What is needed: Nothing but a verbatim copy of the data, minus the images, should be returned.

[Collected material]

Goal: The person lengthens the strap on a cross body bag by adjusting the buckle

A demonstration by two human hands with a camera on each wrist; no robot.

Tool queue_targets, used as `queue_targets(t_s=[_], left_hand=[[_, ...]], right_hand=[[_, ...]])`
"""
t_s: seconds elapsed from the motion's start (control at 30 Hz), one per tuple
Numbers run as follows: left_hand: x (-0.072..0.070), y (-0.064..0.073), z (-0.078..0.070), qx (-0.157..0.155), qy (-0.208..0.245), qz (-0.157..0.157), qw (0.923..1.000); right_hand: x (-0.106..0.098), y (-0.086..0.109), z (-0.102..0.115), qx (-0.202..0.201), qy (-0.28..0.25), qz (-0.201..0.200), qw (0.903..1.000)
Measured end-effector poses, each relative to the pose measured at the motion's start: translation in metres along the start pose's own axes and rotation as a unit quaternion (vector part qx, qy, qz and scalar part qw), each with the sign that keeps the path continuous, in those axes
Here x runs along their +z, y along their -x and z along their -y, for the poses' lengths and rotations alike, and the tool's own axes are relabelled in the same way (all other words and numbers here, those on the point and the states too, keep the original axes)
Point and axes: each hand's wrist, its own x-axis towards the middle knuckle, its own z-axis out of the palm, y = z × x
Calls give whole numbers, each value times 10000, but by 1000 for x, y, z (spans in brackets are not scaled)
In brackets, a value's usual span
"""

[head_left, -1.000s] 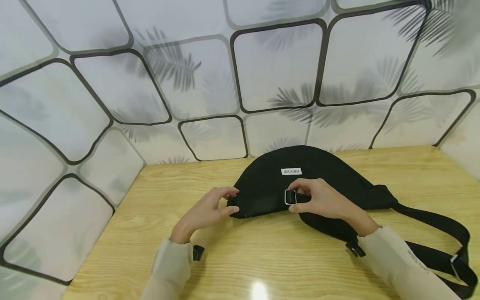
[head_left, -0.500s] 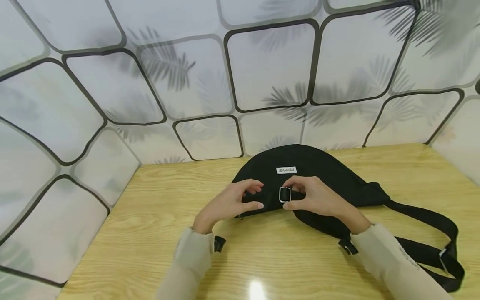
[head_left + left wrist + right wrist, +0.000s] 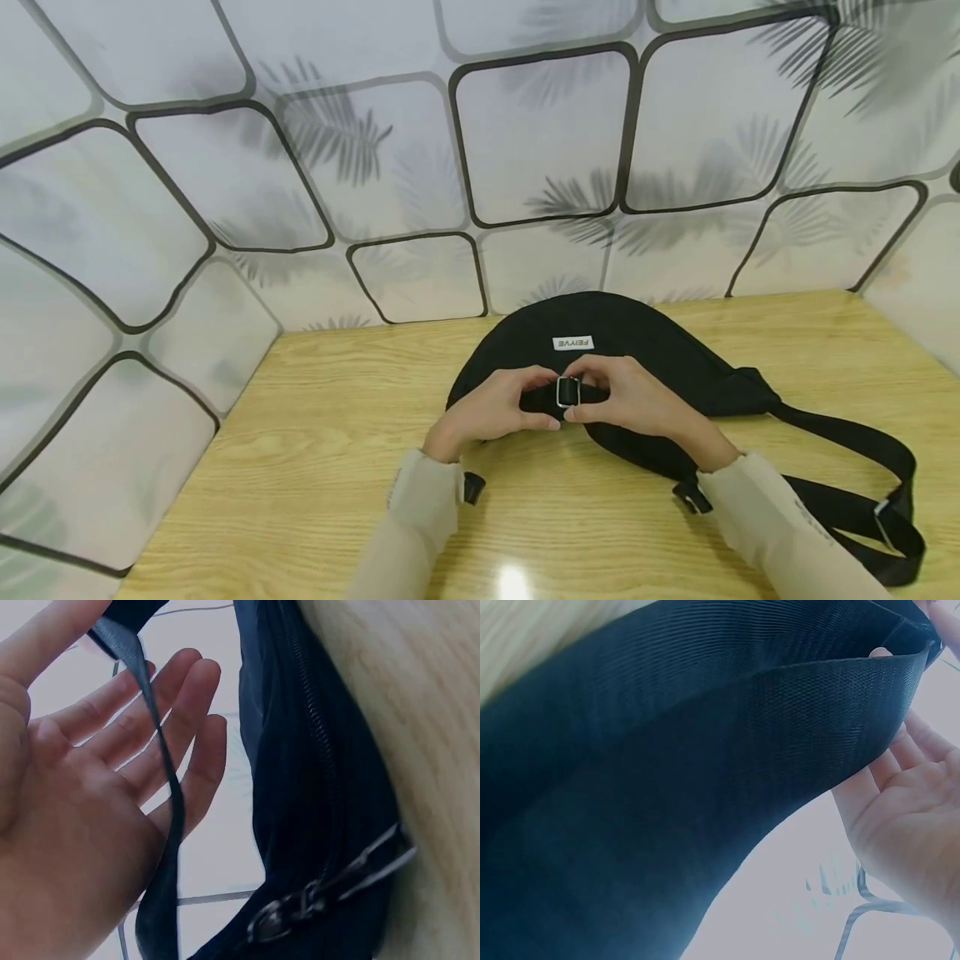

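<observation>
A black waist bag (image 3: 637, 333) with a white label lies at the back of the table. My right hand (image 3: 645, 400) pinches its strap (image 3: 596, 393) at a silver-framed slider buckle (image 3: 567, 392), fingers above and thumb below. My left hand (image 3: 498, 408) is at the slider's left side, index fingertip close to its top edge, thumb lower. In the left wrist view, the fingers are loosely extended beside the hanging strap (image 3: 169, 787), and a zipper pull (image 3: 367, 866) shows on the bag. The right wrist view has the wide strap (image 3: 780, 727) partly covering the right fingers.
A black plastic clip (image 3: 472, 487) sits by the left sleeve, another clip (image 3: 692, 497) by the right sleeve. A strap loop (image 3: 892, 454) extends to the right on the wooden table (image 3: 337, 400). A patterned wall (image 3: 420, 167) borders the table at the back.
My left hand has moved right from the bag's left end to the slider. The right hand keeps its grip on the strap and slider. The view has shifted slightly.
</observation>
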Motion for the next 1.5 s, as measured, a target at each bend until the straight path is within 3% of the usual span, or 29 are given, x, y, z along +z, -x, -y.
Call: queue_targets(t_s=[0.27, 0.5, 0.8, 0.97, 1.3, 1.5], left_hand=[[4, 1, 2, 24, -96, -69, 9999], [3, -1, 2, 159, -61, -63, 9998], [0, -1, 3, 137, 134, -103, 9998], [2, 0, 2, 85, 218, -179, 9996], [5, 1, 2, 30, 318, -311, 9990], [7, 0, 3, 157, 308, -431, 9985]], right_hand=[[1, 1, 0, 32, -193, 116, 9997], [-14, 3, -6, 249, -452, 628, 9967], [-31, 8, -23, 727, -1821, 1187, 9734], [-26, 6, -29, 848, -2170, 1048, 9668], [-20, 6, -25, 1042, -2262, 602, 9666], [-16, 4, -26, 1040, -2339, 422, 9658]])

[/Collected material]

Solved exercise:
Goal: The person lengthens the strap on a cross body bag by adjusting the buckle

A demonstration by two human hands with a camera on each wrist; no robot.

Tool queue_targets, used as `queue_targets(t_s=[_], left_hand=[[_, ...]], right_hand=[[_, ...]])`
"""
t_s: seconds elapsed from the motion's start (control at 30 Hz), one per tuple
Numbers run as follows: left_hand: x (-0.072..0.070), y (-0.064..0.073), z (-0.078..0.070), qx (-0.157..0.155), qy (-0.208..0.245), qz (-0.157..0.157), qw (0.923..1.000); right_hand: x (-0.106..0.098), y (-0.086..0.109), z (-0.102..0.115), qx (-0.202..0.201), qy (-0.28..0.25), qz (-0.201..0.200), qw (0.903..1.000)
Measured end-effector poses, each relative to the pose measured at the motion's start: translation in metres along the start pose's own axes and rotation as a unit quaternion (vector part qx, qy, qz and scalar part qw), each with the sign that keeps the path continuous, in those axes
Here x runs along their +z, y along their -x and z along their -y, for the poses' lengths and rotations alike, and the tool's own axes are relabelled in the same way (all other words and numbers here, those on the point and the states too, keep the original axes)
Point and axes: each hand's wrist, its own x-axis towards the middle knuckle, its own z-axis out of the palm, y = z × x
Calls give whole numbers, each value times 10000, but by 1000 for x, y, z (spans in brackets are not scaled)
In brackets, a value's usual span
"""

[head_left, -1.000s] 
[head_left, -0.500s] 
[head_left + left wrist + right wrist, +0.000s] 

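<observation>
A black waist bag (image 3: 637, 333) with a white label lies at the back of the table. My right hand (image 3: 645, 400) pinches its strap (image 3: 596, 393) at a silver-framed slider buckle (image 3: 567, 392), fingers above and thumb below. My left hand (image 3: 498, 408) is at the slider's left side, index fingertip close to its top edge, thumb lower. In the left wrist view, the fingers are loosely extended beside the hanging strap (image 3: 169, 787), and a zipper pull (image 3: 367, 866) shows on the bag. The right wrist view has the wide strap (image 3: 780, 727) partly covering the right fingers.
A black plastic clip (image 3: 472, 487) sits by the left sleeve, another clip (image 3: 692, 497) by the right sleeve. A strap loop (image 3: 892, 454) extends to the right on the wooden table (image 3: 337, 400). A patterned wall (image 3: 420, 167) borders the table at the back.
My left hand has moved right from the bag's left end to the slider. The right hand keeps its grip on the strap and slider. The view has shifted slightly.
</observation>
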Motion for the next 1.5 s, as measured, a target at each bend until the straight path is within 3% of the usual span, or 29 are given, x, y, z along +z, -x, -y.
Call: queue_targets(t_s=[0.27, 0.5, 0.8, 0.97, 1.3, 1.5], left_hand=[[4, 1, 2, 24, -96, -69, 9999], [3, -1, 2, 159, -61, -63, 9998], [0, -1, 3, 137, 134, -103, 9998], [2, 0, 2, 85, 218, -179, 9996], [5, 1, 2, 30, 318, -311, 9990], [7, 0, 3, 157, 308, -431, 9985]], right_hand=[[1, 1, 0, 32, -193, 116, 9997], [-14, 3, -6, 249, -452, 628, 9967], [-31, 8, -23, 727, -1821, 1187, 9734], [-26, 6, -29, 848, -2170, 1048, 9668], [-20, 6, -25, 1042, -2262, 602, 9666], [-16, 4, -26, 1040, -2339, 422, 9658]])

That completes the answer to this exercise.